The Gospel of Matthew is filled with references to the scriptures. At many points, Matthew interrupts the narrative to explain why certain things happened, why Jesus performed specific feats, and how they relate to the law, the psalms, and the prophets. It is these interruptions that will prove insightful into how the new covenant authors saw and interpreted the scriptures of old. A key phrase throughout his gospel is “that it might be fulfilled which was spoken by the prophet.” In Matthew are many seemingly problematic scripture references. The questions are as follows. How does prophecy work? Why did the new testament authors quote the passages as they did? Did the new testament authors reinterpret the old testament scriptures? Did the new testament authors bring out a deeper meaning from the old testament texts that was not originally present? Is there a uniform approach that can be used as we examine each instance the new testament authors quoted the old testament?

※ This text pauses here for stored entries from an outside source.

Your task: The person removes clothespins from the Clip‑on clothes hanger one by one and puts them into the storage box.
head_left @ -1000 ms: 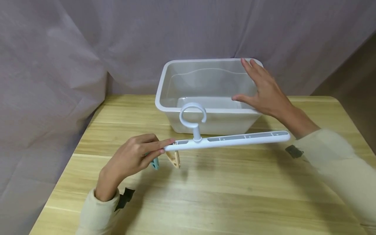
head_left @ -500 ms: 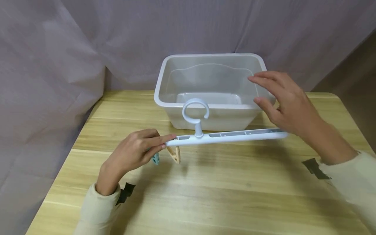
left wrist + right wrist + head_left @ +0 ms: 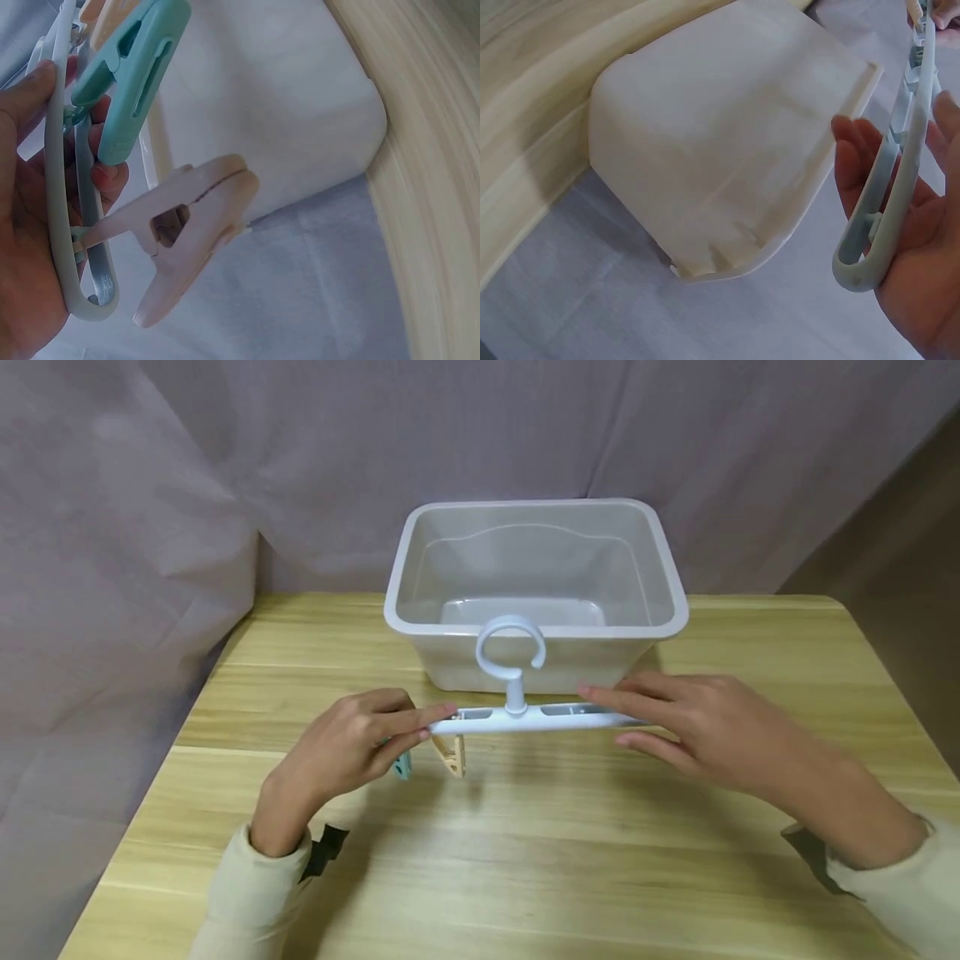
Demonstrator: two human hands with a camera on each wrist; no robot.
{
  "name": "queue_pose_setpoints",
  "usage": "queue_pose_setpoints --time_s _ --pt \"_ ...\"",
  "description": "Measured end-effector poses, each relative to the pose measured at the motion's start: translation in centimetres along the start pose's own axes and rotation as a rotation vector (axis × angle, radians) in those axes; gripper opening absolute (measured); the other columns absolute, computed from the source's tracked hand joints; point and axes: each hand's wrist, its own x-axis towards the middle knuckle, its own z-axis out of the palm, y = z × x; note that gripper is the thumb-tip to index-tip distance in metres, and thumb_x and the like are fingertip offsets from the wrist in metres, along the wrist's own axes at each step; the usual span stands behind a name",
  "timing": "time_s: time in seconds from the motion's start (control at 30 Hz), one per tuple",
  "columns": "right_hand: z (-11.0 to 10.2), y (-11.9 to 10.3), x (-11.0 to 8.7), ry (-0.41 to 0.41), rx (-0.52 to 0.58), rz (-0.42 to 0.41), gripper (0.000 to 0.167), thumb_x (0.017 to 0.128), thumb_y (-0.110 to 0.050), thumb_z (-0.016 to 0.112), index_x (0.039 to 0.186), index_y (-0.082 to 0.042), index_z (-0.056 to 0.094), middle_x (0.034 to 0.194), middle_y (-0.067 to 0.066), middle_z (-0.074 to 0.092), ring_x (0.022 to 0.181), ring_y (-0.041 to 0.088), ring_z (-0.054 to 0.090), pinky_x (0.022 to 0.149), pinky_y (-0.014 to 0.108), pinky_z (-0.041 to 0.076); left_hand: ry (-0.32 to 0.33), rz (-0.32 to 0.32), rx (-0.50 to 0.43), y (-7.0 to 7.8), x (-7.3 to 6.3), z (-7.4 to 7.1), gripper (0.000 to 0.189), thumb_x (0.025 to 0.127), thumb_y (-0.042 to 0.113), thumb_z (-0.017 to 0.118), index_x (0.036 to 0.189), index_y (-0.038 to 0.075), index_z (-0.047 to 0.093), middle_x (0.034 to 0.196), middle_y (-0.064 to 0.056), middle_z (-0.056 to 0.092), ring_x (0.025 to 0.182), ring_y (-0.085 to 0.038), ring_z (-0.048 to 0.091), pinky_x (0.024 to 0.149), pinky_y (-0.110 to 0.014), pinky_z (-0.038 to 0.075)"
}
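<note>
A pale blue clip hanger (image 3: pixel 517 718) with a round hook on top is held level over the table in the head view. My left hand (image 3: pixel 341 747) grips its left part, fingers on the far side and thumb on the near side. A teal clip (image 3: pixel 146 82), a pale pinkish clip (image 3: pixel 199 225) and a peach clip (image 3: pixel 453 756) hang from the left half. My right hand (image 3: pixel 697 722) is around the right end, with its fingers fairly straight. In the right wrist view the hanger's bare end (image 3: pixel 862 274) lies across the palm, between fingers and thumb.
Right behind the hanger stands an off-white plastic bin (image 3: pixel 536 656), its bare floor showing. A wooden table (image 3: pixel 525 860) lies under everything. A grey-purple curtain (image 3: pixel 337 452) hangs close behind the bin and down the left side.
My right hand has come away from the bin's right side, down and toward me, to the hanger's right end. My left hand has kept its hold on the hanger.
</note>
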Motion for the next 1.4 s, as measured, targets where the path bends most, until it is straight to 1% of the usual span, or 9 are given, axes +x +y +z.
queue_pose_setpoints --time_s 0.2,0.43,0.63,0.73,0.93,1.07,1.2,1.3,1.4 --pt "0.6 0.2 -0.7 0.009 0.003 0.017 0.045 0.109 -0.046 0.037 0.137 -0.024 0.064 0.081 -0.008 0.054 0.058 0.000 0.037 0.046 0.021 0.035 0.015 0.020 0.019 0.3 0.1 0.2 0.043 0.108 0.035 0.041 0.129 0.011 0.070 0.076 0.002 0.054 0.061 -0.006 0.040 0.051 -0.021 0.039" --pt "0.7 0.2 -1.5 0.083 -0.019 0.016 0.041 0.108 -0.044 0.040 0.134 -0.026 0.067 0.078 -0.008 0.051 0.058 0.001 0.035 0.046 0.021 0.032 0.054 0.062 0.064 0.8 0.8 0.6 0.036 0.107 0.031 0.050 0.127 0.010 0.071 0.078 -0.002 0.059 0.061 -0.009 0.047 0.052 -0.023 0.042" --pt "0.2 -0.4 -2.4 0.116 -0.050 0.029 0.044 0.108 -0.044 0.040 0.124 -0.019 0.073 0.076 -0.010 0.048 0.060 0.000 0.033 0.048 0.018 0.029 0.137 0.039 0.075 0.9 0.9 0.3 0.035 0.102 0.029 0.061 0.127 0.005 0.069 0.105 -0.011 0.068 0.097 -0.027 0.062 0.088 -0.036 0.051" --pt "-0.2 -0.4 -2.8 0.149 -0.051 0.037 0.046 0.108 -0.044 0.040 0.121 -0.016 0.075 0.076 -0.010 0.048 0.059 -0.002 0.031 0.046 0.015 0.028 0.303 -0.019 -0.030 0.6 0.4 0.5 0.040 0.103 0.033 0.058 0.126 0.002 0.068 0.119 -0.018 0.065 0.114 -0.036 0.058 0.095 -0.039 0.048" --pt "-1.6 0.2 -3.8 0.171 -0.065 0.076 0.051 0.108 -0.046 0.041 0.112 -0.011 0.078 0.078 -0.008 0.056 0.059 -0.005 0.034 0.044 0.014 0.029 0.620 -0.181 -0.215 0.2 -0.7 2.4 0.052 0.098 0.033 0.067 0.128 -0.009 0.062 0.124 -0.023 0.063 0.116 -0.037 0.059 0.099 -0.045 0.045" --pt "-2.6 0.2 -4.5 0.180 -0.078 0.115 0.052 0.107 -0.047 0.042 0.110 -0.010 0.078 0.076 -0.009 0.057 0.058 -0.006 0.034 0.044 0.013 0.029 0.639 -0.340 -0.259 0.1 -0.5 3.8 0.071 0.092 0.041 0.071 0.140 -0.008 0.052 0.118 -0.021 0.067 0.106 -0.033 0.064 0.096 -0.042 0.048" --pt "-2.9 -0.2 -4.8 0.190 -0.062 0.145 0.052 0.107 -0.048 0.043 0.109 -0.009 0.078 0.075 -0.009 0.057 0.057 -0.008 0.033 0.044 0.012 0.027 0.568 -0.536 -0.380 0.7 0.0 4.8 0.082 0.084 0.034 0.080 0.147 -0.006 0.045 0.105 -0.018 0.071 0.093 -0.027 0.068 0.089 -0.038 0.052" --pt "-2.9 -0.4 -4.7 0.194 -0.058 0.152 0.052 0.107 -0.048 0.043 0.110 -0.009 0.078 0.075 -0.009 0.058 0.057 -0.007 0.033 0.043 0.012 0.027 0.536 -0.625 -0.498 1.2 0.4 5.2 0.066 0.082 0.013 0.084 0.138 -0.007 0.054 0.099 -0.017 0.071 0.087 -0.025 0.068 0.083 -0.037 0.054" --pt "-3.0 -0.6 -4.7 0.202 -0.055 0.150 0.051 0.107 -0.047 0.044 0.111 -0.009 0.078 0.075 -0.008 0.057 0.057 -0.007 0.034 0.043 0.013 0.028 0.532 -0.637 -0.588 1.3 0.7 5.2 0.042 0.085 -0.001 0.079 0.123 -0.007 0.062 0.096 -0.017 0.070 0.084 -0.023 0.067 0.078 -0.035 0.055"
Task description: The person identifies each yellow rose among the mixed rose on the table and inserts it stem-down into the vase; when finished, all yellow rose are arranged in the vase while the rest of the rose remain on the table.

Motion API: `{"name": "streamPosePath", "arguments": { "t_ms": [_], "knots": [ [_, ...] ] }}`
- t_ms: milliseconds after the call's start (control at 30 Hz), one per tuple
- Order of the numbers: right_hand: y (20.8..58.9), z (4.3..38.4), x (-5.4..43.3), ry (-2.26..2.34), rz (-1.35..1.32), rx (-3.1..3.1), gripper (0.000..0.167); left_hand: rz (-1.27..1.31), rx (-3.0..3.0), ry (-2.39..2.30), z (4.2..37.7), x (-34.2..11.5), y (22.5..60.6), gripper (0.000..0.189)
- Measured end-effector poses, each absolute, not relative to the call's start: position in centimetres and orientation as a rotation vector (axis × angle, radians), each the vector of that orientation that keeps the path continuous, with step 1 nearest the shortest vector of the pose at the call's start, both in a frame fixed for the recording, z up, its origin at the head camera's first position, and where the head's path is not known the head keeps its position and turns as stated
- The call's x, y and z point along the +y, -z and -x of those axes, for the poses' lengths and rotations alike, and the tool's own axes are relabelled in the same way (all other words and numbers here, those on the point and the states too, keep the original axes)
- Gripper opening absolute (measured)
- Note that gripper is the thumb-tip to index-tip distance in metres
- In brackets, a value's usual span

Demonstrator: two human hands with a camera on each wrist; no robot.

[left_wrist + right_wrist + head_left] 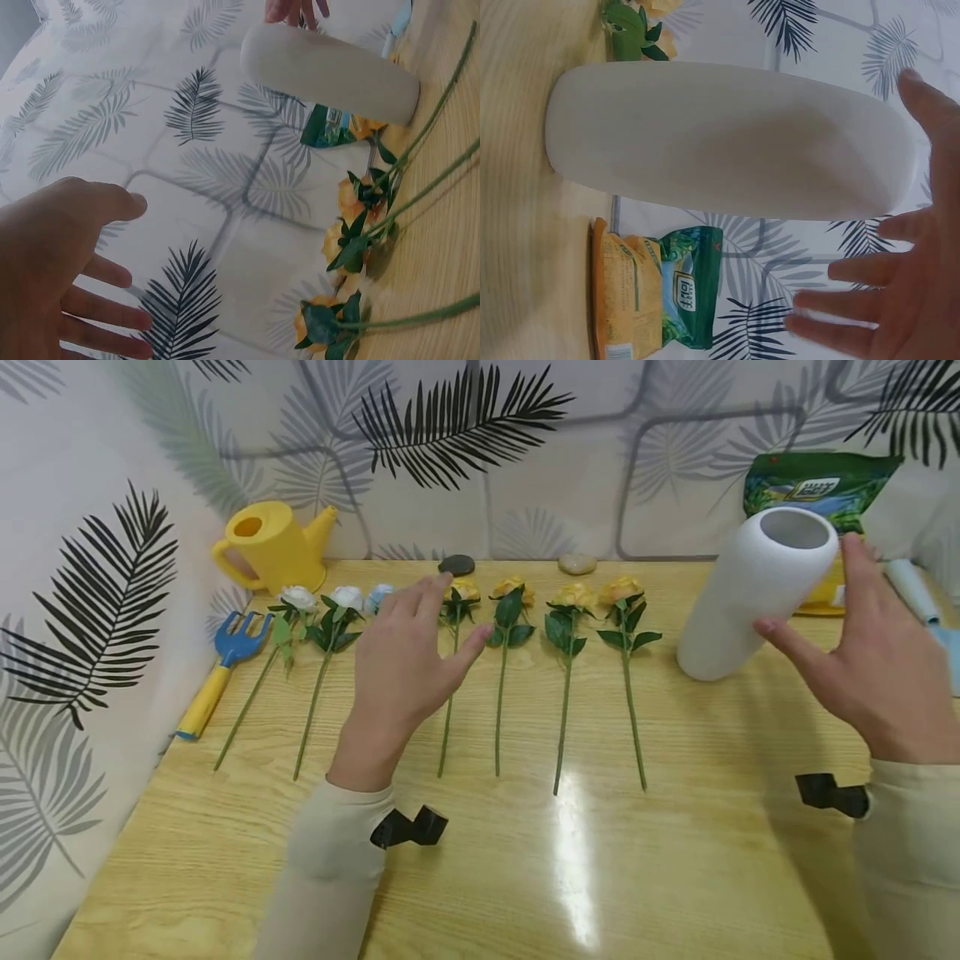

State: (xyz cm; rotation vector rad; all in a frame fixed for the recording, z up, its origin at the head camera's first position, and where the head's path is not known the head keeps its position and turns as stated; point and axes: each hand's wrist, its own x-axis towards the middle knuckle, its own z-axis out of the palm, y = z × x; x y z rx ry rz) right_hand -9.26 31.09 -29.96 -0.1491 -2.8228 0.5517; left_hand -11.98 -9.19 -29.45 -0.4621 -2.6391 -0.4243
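Observation:
A tall white vase (738, 602) stands on the right of the wooden table (480, 877). My right hand (892, 668) is beside its upper part, thumb and fingers spread apart; in the right wrist view the vase (720, 142) lies in front of the palm. Over the row of flowers hovers my left hand (401, 668), fingers straight and thumb out, holding nothing. Several yellow roses (574, 597) with green stems lie to its right. White roses (347, 598) and a light blue rose (378, 598), partly hidden by the hand, lie to its left.
At the back left stands a yellow watering can (279, 547), with a blue-and-yellow hand fork (238, 643) before it. A dark stone (457, 565) and a pale stone (577, 564) sit along the back edge. Behind the vase is a green-and-yellow bag (821, 485).

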Motion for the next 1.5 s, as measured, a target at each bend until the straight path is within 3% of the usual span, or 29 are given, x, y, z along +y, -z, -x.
{"name": "streamPosePath", "arguments": {
  "t_ms": [200, 700, 1500],
  "knots": [
    [31.0, 9.6, 30.3, -0.685, 0.086, -2.635, 0.085, 0.646, -2.608, 0.627, 11.8, -5.4, 30.4, 0.028],
    [32.7, 10.7, 30.1, -0.867, 0.121, -2.566, 0.089, 0.654, -3.162, 0.77, 11.6, 5.4, 35.2, 0.027],
    [32.3, 10.6, 30.8, -0.868, 0.135, -2.569, 0.083, 0.484, -3.118, 0.517, 11.2, 10.5, 37.8, 0.01]
  ]
}}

This will be my next series. I intend to examine each usage of the law, psalms, or prophets within the gospel of Matthew. I will examine the scripture reference in its original context. Then I will examine how it is being used. Then I will draw some conclusions. It should be remembered that Matthew was not only a tax collector, but he identified himself as a tax collector. This had to drive the religious establishment absolutely crazy. For a tax collector to make the top twelve within the inner circle of Jesus of Nazareth, but not one Pharisee, would have been the ultimate insult. While Matthew left his office to follow Christ, he did not abandon the title of tax collector. He identified himself as a tax collector and even expounded upon the stigma involved in such a scandalous appellation within his gospel.
Matthew wrote his gospel well after the establishment of the church. He writes, not so much as an Israelite wishing to convert his countrymen, but as a founding member of the church wishing to portray the truth about his countrymen. Only a scandalous tax collector would set out with such a narrative as Matthew. He was already an outcast being a sinful tax collector, now as another type of outcast with nothing to lose and everything to gain, he is one of the new wineskins containing the new wine. He writes as a scribe for the kingdom of heaven bringing out old treasures and new treasures. The old treasures are the fulfilled prophecies of the prophets. The new treasures are the newly recorded teachings of the Messiah. It is with this preface that I introduce: A Tax Collector’s Guide to Fulfilled Prophecy.